Ensuite, les malades affluent et les docteurs improvisés Knut et Herman les soignent à l’aide des pilules et des pansements jusqu’à ce que la boite de secours soit vide. Quelques jours plus tard, une nouvelle cérémonie a lieu pour adopter les six hommes comme citoyens du village, Raroïa, et leur donner des noms polynésiens.
Une nuit, par T.S.F., ils reçoivent un message de bienvenue du gouverneur des colonies françaises polynésiennes et on leur annonce qu’on viendra les chercher avec le bateau officiel Tamara pour les amener à Tahiti, d’où ils pourront rentrer dans leur patrie. Les iles sont visitées de temps à autre par un bateau, le Maoae, qui vient chercher du copra, la chair blanche de la noix de coco, qu’on fait sécher. Le copra est transformé en huile et utilisé dans l’industrie des cosmétiques, c’est une richesse des iles polynésiennes.

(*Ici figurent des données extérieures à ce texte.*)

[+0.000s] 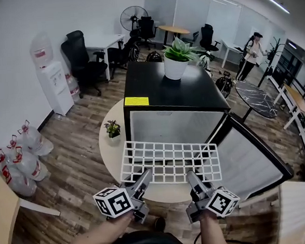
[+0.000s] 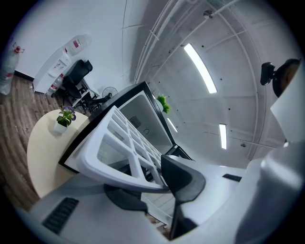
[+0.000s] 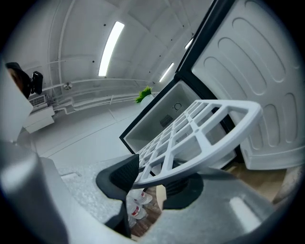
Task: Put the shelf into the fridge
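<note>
While the white plastic grid shelf (image 1: 168,162) is up off any surface and held by its near edge, it hangs just in front of the open black mini fridge (image 1: 173,86). By my reading it is not yet inside, so sliding it into the white cavity and letting go are what is left.

The left gripper (image 1: 144,176) and the right gripper (image 1: 193,178) each clamp the shelf's near rim bar, jaws part-way closed on it.

Only the head view shows the whole shelf, roughly level above the round beige table (image 1: 107,148), with the fridge door (image 1: 251,161) swung out to the right. Only the gripper views show the pads pressing the rim from both sides. The right gripper view also looks into the cavity to its back wall.
</note>
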A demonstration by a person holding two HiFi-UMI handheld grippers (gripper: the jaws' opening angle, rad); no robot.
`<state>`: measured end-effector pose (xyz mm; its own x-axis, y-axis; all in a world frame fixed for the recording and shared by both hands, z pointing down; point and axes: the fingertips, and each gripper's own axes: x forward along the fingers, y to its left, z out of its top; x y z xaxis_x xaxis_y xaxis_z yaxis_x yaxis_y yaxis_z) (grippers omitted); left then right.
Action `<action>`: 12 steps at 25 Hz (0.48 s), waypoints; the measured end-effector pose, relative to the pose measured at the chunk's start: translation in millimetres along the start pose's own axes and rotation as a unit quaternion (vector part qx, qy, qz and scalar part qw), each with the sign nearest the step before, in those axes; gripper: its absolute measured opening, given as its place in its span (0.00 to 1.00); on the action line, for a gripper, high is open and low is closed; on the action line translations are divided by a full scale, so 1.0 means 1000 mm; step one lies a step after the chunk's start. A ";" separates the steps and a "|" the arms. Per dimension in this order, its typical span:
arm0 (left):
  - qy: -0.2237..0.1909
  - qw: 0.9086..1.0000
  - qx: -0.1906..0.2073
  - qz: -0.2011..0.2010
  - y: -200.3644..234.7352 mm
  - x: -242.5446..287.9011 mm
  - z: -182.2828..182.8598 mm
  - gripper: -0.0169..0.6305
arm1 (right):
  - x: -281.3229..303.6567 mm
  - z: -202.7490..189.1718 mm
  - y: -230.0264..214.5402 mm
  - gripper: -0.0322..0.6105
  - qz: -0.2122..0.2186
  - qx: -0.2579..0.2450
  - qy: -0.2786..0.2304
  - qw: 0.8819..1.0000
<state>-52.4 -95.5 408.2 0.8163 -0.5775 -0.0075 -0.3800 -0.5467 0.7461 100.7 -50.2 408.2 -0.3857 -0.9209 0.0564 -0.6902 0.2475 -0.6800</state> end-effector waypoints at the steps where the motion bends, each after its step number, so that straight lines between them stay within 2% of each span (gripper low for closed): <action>1: -0.001 1.000 0.000 0.005 0.003 0.005 0.000 0.18 | 0.004 0.002 -0.005 0.28 0.003 0.002 0.003 1.000; 12: 0.000 0.999 -0.003 0.047 0.031 0.038 -0.007 0.18 | 0.035 0.006 -0.049 0.28 0.023 0.029 0.034 0.999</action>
<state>-29.9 -130.2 435.2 0.7771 -0.6264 0.0620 -0.4522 -0.4870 0.7472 125.1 -96.1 439.0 -0.4588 -0.8856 0.0717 -0.6344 0.2700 -0.7243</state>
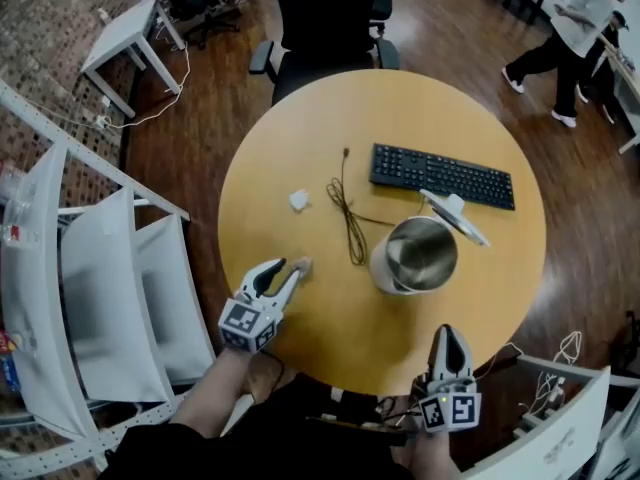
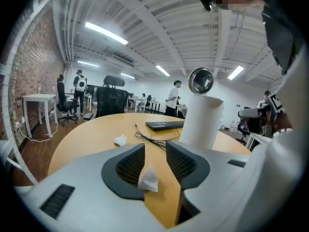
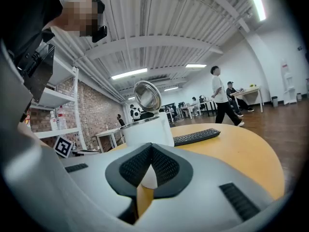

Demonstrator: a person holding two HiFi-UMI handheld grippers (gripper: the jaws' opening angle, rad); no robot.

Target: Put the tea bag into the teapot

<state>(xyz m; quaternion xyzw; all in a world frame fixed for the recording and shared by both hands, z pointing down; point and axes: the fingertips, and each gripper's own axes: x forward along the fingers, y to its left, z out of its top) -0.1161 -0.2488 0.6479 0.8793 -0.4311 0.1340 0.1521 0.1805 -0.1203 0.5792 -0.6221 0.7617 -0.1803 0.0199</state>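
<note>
Round table point(image 1: 300, 118) is showing smooth pale wood with a faint sheen. Teapot point(image 1: 385, 268) is looking matt white outside, brushed metal inside; lid point(image 2: 200, 79) is gleaming mirror-like. Keyboard point(image 1: 442, 176) is reading as matt black plastic. Tea bag point(image 2: 148, 179) is looking like crumpled white paper. Left gripper point(image 2: 154, 151) pads point(image 2: 131, 166) are showing ribbed black, the shell matt grey.

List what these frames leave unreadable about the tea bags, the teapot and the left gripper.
1. Teapot contents: head view shows only glare on the steel inside; both gripper views see just its outer wall.
2. Tea bag between the open jaws of the left gripper: left gripper view does not settle whether a pad touches it.
3. Other tea bag: too small in head view for string or tag.
</note>
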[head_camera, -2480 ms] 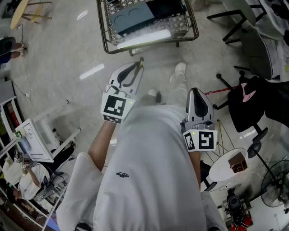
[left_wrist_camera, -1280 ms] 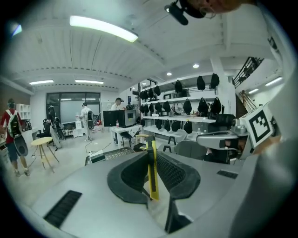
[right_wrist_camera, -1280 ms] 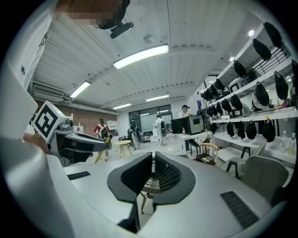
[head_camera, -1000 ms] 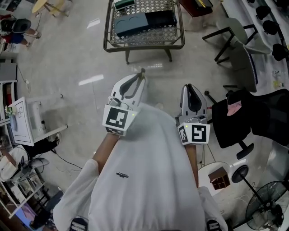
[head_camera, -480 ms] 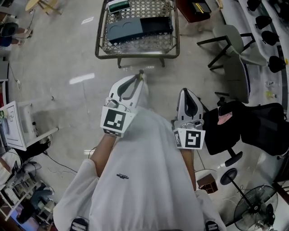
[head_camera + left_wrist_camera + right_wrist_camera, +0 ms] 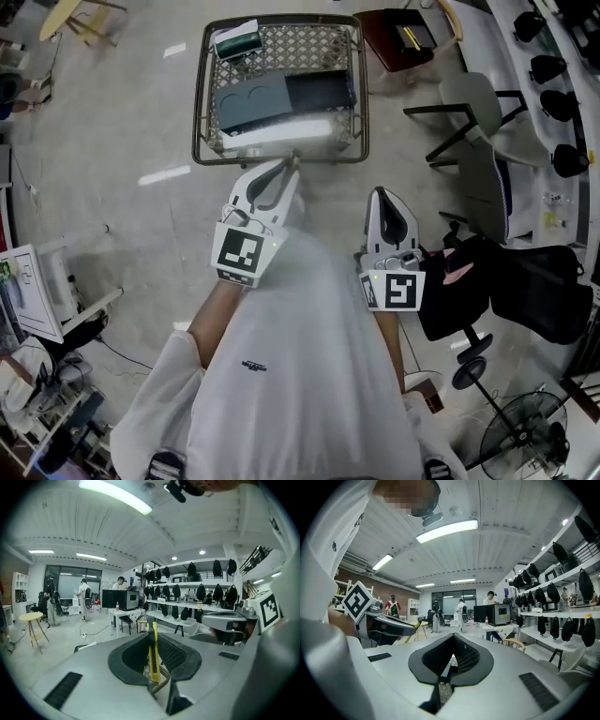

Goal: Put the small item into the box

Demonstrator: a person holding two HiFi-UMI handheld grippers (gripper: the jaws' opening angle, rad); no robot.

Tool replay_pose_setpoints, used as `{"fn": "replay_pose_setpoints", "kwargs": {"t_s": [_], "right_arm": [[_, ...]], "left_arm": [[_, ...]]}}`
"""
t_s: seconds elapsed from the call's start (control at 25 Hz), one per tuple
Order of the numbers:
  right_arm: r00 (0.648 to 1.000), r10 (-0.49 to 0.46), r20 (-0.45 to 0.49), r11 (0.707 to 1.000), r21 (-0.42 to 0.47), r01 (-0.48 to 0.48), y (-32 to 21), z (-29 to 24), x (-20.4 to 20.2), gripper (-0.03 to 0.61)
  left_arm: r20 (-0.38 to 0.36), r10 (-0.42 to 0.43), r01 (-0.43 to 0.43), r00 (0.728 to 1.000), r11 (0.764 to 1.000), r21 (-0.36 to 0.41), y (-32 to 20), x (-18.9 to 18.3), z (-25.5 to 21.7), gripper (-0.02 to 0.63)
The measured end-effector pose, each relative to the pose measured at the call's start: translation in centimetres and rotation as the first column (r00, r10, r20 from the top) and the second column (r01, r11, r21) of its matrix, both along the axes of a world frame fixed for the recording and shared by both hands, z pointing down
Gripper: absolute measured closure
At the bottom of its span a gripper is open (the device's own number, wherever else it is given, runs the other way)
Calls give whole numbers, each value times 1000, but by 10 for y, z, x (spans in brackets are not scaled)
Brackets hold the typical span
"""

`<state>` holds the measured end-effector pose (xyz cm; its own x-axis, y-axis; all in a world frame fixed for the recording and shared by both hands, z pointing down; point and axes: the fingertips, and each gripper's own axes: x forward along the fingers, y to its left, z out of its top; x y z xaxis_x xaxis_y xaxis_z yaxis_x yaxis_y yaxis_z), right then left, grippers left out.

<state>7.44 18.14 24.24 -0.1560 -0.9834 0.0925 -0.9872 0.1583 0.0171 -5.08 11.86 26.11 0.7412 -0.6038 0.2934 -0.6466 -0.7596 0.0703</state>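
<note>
- My left tool (image 6: 292, 161) is clamped on a thin yellow item (image 6: 153, 653), which stands on edge between the two jaws and runs along them up to the tips.
- In the left gripper view the left tool (image 6: 153, 626) points out level into the room, with the item pinched flat between its dark pads.
- My right tool (image 6: 380, 193) has its jaws together with nothing between them. The right gripper view shows the tips of the right tool (image 6: 452, 640) meeting.
- From the head view I hold both tools in front of my white shirt (image 6: 281, 375), left beside right and apart from each other, both above the floor (image 6: 122, 141).
- A wire-mesh bench (image 6: 199, 112) stands just beyond the tools, and the left tool's tip reaches its near edge.
- On the bench a grey-blue box (image 6: 251, 101) lies to the left, touching a black box (image 6: 321, 91) on its right.
- A green-and-white pack (image 6: 236, 40) sits in the far left corner of the bench.
- A black office chair (image 6: 469, 281) with dark cloth over it stands to the right of my right tool.
- A grey chair (image 6: 478, 131) stands farther off on the right.
</note>
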Motion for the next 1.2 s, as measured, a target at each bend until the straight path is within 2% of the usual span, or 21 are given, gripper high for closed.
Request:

Le Maoae arrive une nuit pour chercher le copra de Raroïa mais bien que l’équipage connaisse bien le récif, un courant traitre les a entrainé sur un récif invisible où il s’est échoué. Heureusement, le navire officiel, le Tamara, arrive et remorque le Maoae hors du récif jusqu’à la lagune. La coque a été abimée et les plongeurs de perle plongent pour réparer les voies d’eau les plus importantes.
C’est le temps des adieux, tout le village les accompagnent en chantant et pleurant, surtout Tupujoe et Haumata. Le Tamara remorque le Maoe hors du récif et attache le radeau derrière lui. En quatre jours, ils arrivent à Tahiti où la population les attend pour vois le pae-pae qui vient d’Amérique.
Thor retrouve un vieux chef Teriieroo qu’il a connu lors d’u séjour à Tahiti. Terrieroo organise une grande fête où on leur donne aussi des noms tahitiens. Les jours et les semaines passent, plein d’insouciance. Enfin, un paquebot norvégien, le Thor I, arrive de Samoa pour les conduire en Amérique. Le Kon-Tiki est hissé à bord et voilà les six hommes qui retournent vers le vingtième siècle après une aventure extraordinaire.